The package is supposed to better fit the individual needs of those in care, for example, by allowing the hiring of home helpers to stand in for relatives caught between the demands of family commitments and their jobs.
The more flexible funding is to apply from January, with betweenn nine and 28 euros ($11.17), or four percent extra per month.
Payments for each individual depend on which of the system's three categories is judged appropriate by assessors - a procedure that often leads to legal wrangles between families and statutory health funds that administer the dispursements.

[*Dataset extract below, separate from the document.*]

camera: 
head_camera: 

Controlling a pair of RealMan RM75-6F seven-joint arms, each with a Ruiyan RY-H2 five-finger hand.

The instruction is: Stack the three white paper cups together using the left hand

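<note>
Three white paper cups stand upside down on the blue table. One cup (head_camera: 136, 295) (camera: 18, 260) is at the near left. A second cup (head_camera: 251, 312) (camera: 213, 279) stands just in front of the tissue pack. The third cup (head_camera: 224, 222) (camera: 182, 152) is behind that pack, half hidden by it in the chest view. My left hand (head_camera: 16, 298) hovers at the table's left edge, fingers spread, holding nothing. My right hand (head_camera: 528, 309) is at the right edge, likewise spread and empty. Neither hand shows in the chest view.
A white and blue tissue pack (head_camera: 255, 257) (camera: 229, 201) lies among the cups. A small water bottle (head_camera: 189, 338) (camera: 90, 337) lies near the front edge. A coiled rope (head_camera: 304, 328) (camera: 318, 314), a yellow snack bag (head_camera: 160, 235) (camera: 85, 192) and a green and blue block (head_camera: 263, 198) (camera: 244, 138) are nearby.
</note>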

Worst-affected patients assigned to Category III would be entitled to 728 euros. For patients with dementia an extra 100 euros is to be provided.

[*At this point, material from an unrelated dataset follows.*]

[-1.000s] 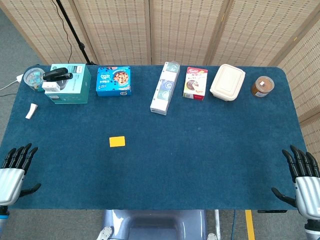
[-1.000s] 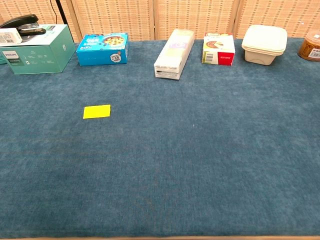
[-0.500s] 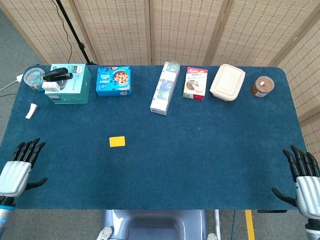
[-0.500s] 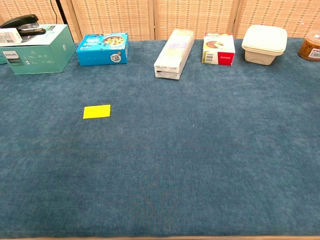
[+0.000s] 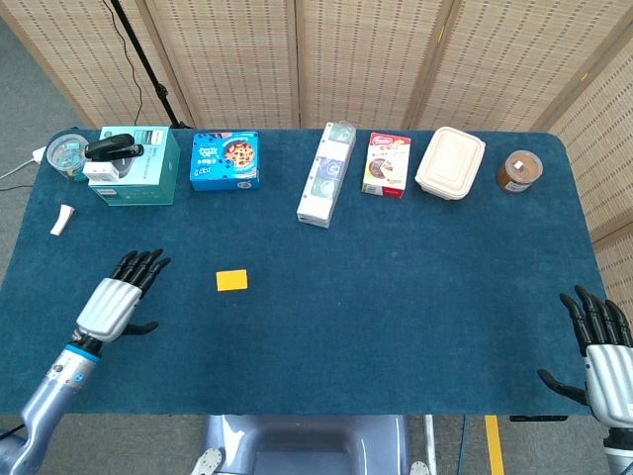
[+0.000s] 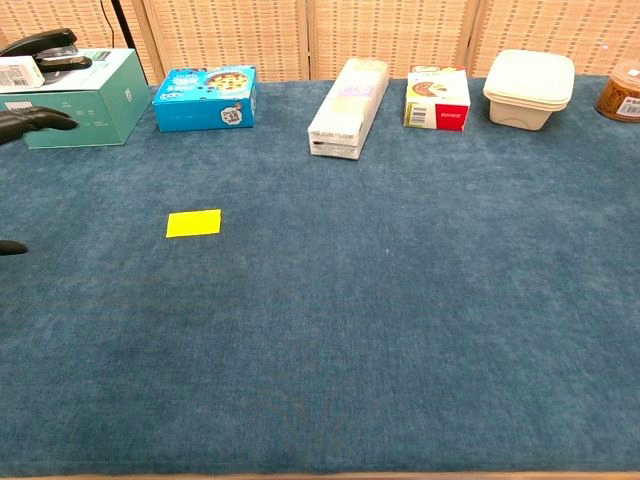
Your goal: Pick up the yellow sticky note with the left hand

Funds to be set aside for demographic ageing
To fund the system, the mandatory deduction from a salaried workers' monthly pay packet is to rise by 0.3 percent to 2.35 percent. Singles without children will pay a higher 2.6 percent.
Chancellor Angela Merkel's government expects an increased annual revenue of 3.63 billion euros ($ billion) to spend on nursing care.
About a third of this is to flow from 2015 into a special fund so Germany can cope with growing numbers of ageing persons who will need nursing care it expects in coming decades.
Call for rapid introduction
The health minister of Germany's northern state of Lower Saxony, Cornelia Rundt, of the center-left Social Democrats called for the rapid introduction of the system's new assessment categories.
Ingrid Fischbach, who is state secretary in the federal health ministry and a member of Merkel's conservative Christian Democratic Union (CDU) party, said a second legislative package would follow to readjust the future mixture of stationary and out-patient care provided.
Federal Health Minister Hermann Gröhe (CDU) said he believed this would lead to more caregivers being employed by residential healthcare facilities and improved quality of care for those who were cared for by relatives at home.